Rutter is straightforward about his reasons for taking Macbeth on tour. "I don't approach it with any particular concept in mind, and I'm sceptical of anyone who does. It's a cracking yarn. There's a driving narrative. Duncan is dead within 40 minutes. The play has a natural alacrity. It goes at a tremendous speed, and there are abrupt gear changes from one emotional moment to the next. That suits our percussive style."

Costumes will be overcoats and suits. The witches, young and female, will disappear into a huge sheepskin. There will be bloody daggers and two huge broadswords that will be difficult for the actors to lift. The set is simple and will change at each venue. Is Macbeth relevant today? "Every Shakespeare play is emotionally relevant. The emotions speak to everyone because it's the stuff of humanity.You don't need to shoot Macbeth with a machine gun to remind the audience it's relevant to Kosovo or wherever."

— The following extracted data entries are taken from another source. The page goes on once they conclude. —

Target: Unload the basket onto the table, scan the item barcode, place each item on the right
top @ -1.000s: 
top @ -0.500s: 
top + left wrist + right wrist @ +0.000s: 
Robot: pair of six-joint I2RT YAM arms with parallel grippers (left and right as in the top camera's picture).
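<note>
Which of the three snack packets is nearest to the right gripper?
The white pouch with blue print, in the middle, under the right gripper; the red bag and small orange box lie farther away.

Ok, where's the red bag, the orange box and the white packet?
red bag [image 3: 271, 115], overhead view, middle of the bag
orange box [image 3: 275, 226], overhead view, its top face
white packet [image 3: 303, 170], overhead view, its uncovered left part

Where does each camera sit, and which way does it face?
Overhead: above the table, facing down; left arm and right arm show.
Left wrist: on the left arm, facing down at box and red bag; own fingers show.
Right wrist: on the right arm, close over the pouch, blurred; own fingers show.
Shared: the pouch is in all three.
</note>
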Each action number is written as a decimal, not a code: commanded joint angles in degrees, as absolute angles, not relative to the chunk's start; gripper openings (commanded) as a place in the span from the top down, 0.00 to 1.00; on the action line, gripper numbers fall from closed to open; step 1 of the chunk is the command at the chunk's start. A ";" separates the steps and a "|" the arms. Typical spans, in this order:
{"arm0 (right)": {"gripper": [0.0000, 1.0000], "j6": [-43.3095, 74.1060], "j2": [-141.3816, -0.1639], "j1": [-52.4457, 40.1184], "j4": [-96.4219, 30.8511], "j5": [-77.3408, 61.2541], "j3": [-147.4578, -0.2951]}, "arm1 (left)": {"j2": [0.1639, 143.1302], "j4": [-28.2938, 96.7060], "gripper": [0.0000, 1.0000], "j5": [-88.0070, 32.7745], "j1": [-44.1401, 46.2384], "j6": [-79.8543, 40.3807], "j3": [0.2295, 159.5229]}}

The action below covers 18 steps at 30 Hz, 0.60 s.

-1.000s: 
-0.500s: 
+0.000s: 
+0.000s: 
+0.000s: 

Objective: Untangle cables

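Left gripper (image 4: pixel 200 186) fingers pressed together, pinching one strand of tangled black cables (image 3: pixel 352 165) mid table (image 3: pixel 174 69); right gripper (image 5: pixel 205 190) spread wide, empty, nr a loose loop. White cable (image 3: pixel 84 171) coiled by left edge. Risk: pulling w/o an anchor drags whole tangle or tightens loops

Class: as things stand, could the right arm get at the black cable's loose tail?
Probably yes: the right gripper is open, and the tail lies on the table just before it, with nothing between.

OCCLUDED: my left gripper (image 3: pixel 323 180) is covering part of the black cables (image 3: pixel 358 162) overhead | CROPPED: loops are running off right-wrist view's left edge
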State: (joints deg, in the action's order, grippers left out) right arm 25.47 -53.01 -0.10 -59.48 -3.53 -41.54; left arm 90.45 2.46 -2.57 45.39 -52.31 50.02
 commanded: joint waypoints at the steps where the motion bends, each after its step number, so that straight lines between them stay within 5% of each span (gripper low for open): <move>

He is eloquent on the language of the play and how it becomes accessible in performance, especially to first-time audiences, when played, as always by Northern Broadsides, in local dialect. "We don't do it for people who've seen it 58 times, but for people who have never seen it - and for ourselves." That means delivering the words and emotions with immediacy and truth. "Simplicity, real and exciting, that's the key to our work."

Rutter won't be playing Macbeth. "He's first and last a soldier, and I've gone beyond that. It's a part for a younger actor." He'll take the rarely performed part of Hecate, queen of the witches. "It's a great part, a terrific speech."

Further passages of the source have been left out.